# Doc: Question re: measurement of angles on feet



## IWishToLearn (Feb 13, 2008)

Working on footwork you started me on with a couple of my boys.

Natural -> Rear Bow -> NB/PAM ->RB ->Forward Bow-> Natural.

Question was raised:

Why do we measure the angles of the feet in transitional forward bow on the outside of the feet.

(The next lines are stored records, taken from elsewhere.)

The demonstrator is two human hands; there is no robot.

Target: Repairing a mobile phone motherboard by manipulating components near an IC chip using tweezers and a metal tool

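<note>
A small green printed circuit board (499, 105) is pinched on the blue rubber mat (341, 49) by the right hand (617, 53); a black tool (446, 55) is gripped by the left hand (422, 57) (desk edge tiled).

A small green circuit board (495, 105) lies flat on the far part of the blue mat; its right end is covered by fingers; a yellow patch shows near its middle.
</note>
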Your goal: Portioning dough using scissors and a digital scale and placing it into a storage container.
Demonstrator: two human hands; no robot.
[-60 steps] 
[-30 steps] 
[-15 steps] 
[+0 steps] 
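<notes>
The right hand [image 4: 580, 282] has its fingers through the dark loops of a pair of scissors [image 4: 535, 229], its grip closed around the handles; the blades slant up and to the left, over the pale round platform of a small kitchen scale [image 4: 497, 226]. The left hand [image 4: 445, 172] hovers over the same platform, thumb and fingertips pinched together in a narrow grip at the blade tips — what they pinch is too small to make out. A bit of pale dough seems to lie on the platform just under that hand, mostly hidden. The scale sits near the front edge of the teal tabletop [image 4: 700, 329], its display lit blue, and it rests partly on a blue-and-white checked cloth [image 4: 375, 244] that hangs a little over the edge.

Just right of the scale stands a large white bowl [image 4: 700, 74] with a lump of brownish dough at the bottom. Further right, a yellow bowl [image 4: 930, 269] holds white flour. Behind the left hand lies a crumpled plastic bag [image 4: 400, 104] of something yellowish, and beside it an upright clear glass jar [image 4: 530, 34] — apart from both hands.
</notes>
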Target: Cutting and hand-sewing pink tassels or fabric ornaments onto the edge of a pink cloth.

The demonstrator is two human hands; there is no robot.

I went back to the video and reviewed the reasons for why we measure the 45degree angle on the outsides of the feet in NB, but I never asked why in a FB. Help?


----------



## Doc (Feb 15, 2008)

IWishToLearn said:


> Working on footwork you started me on with a couple of my boys.
> 
> Natural -> Rear Bow -> NB/PAM ->RB ->Forward Bow-> Natural.
> 
> ...



Same reason.


----------



## IWishToLearn (Feb 15, 2008)

Thanks again for the conversation. Per your request, scoured the info desk and pored over news bites, absolutely zero to even intimate towards that direction sir. Will keep you posted.


----------



## Doc (Feb 15, 2008)

IWishToLearn said:


> Thanks again for the conversation. Per your request, scoured the info desk and pored over news bites, absolutely zero to even intimate towards that direction sir. Will keep you posted.



Roger that!


----------